On Sat, Dec 18, 2004 at 04:42:10PM +1100, Graham Williams wrote:

 > Thanks.  Looks like I'm out of luck with g-v-m in this setup then.
 > Back to my Disk Mounter applets!

 I was looking a bit more into this, just out curiosity.

 The use of pmount is hard-coded in g-v-m:

 $ strings /usr/bin/gnome-volume-manager | grep pmount 
 /usr/bin/pmount-hal %h

 so no configurability there.

 pmount's "policy" is also hard-coded (look at the source)[0], no
 configurability here either.

 Part of pmount's policy is that you need to be able to run pmount in
 order to mount a device.  This leads to the "you need to be in the
 plugdev to mount a device" default requirement.
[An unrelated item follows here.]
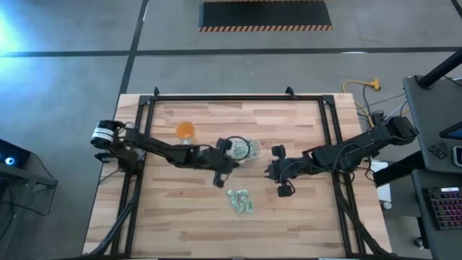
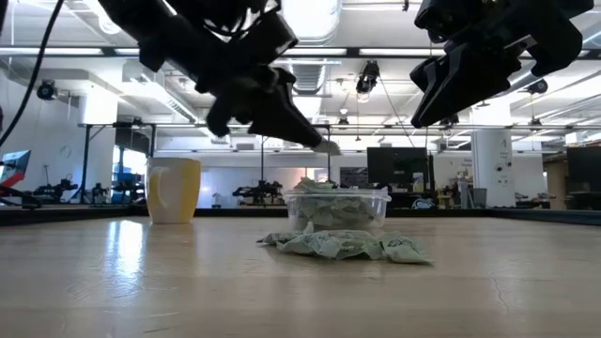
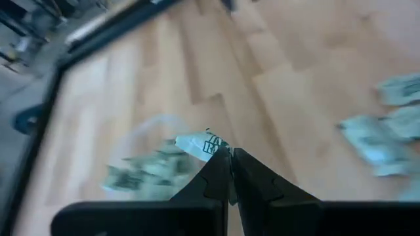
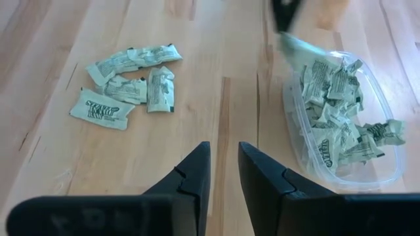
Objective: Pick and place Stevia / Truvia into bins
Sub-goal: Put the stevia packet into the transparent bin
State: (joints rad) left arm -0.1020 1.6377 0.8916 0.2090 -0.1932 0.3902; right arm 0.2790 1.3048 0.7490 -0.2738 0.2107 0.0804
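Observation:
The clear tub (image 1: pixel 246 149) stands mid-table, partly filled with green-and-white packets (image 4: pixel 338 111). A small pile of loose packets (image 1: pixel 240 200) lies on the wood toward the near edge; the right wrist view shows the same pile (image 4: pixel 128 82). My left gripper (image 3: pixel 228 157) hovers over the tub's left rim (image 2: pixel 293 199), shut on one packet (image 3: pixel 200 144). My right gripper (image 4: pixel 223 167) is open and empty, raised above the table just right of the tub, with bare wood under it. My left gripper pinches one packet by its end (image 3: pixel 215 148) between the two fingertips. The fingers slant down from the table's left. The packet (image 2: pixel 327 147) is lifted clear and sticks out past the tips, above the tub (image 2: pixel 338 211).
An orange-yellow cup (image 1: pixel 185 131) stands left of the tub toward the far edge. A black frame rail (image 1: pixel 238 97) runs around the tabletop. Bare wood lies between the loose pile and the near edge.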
 An entry in /etc/fstab overrides pmount's policy.

 In order to be able to umount a device, pmount requires that this
 device has been mounted by you.  This is enforced by checking /etc/mtab
 and parsing the mount options looking for "uid=n".  n needs to be the
 uid of the user trying to unmount the device.  I wonder how mount
 enforces the user and users option.

 In short, your problem, as I see it, is this:

    * pmount's policy is that if you can run pmount and fulfill certain
      criteria, you can mount a device.

    * pumount's policy is that you can run pumount, you are the user who
      mounted the device and fulfill certain criteria, you can unmount
      the device.

 The problem with g-v-m is that if you have two g-v-m's running, both
 will get messages from HAL which means that they will race for mounting
 the device.  As I said before, one of them should go to sleep, but even
 that solution is highly unsatisfactory.


 [0] Here I have to say that in the grand tradition of documenting
     programs incompletely, what pmount actually does is a bit more than
     what the manpages say it does.  For starters, it supports a certain
     subset of filesystems (all of them likely to be present in
     removable media); it creates directories with a mode of 0755
     (modifies by the user's umask); it constructs the arguments it
     passes to mount in a certain way and assumes that the information
     found in /etc/mtab has been constructed in this way; it requires
     devices to be under /dev and it follows symlinks in the device name
     that it gets (to enforce this among other things), which is not
     quite consistent with this wording:

       pmount device [ label ]

       This  will  mount  device  to a directory below /media if policy
       is met (see below). If label is given, the mount point will  be
       /media/label, otherwise it will be /media/device.

     I expected "pmount /dev/dvd" to mount the dvd under /media/dvd
     (following the wording above), instead it ends up in /media/hdc.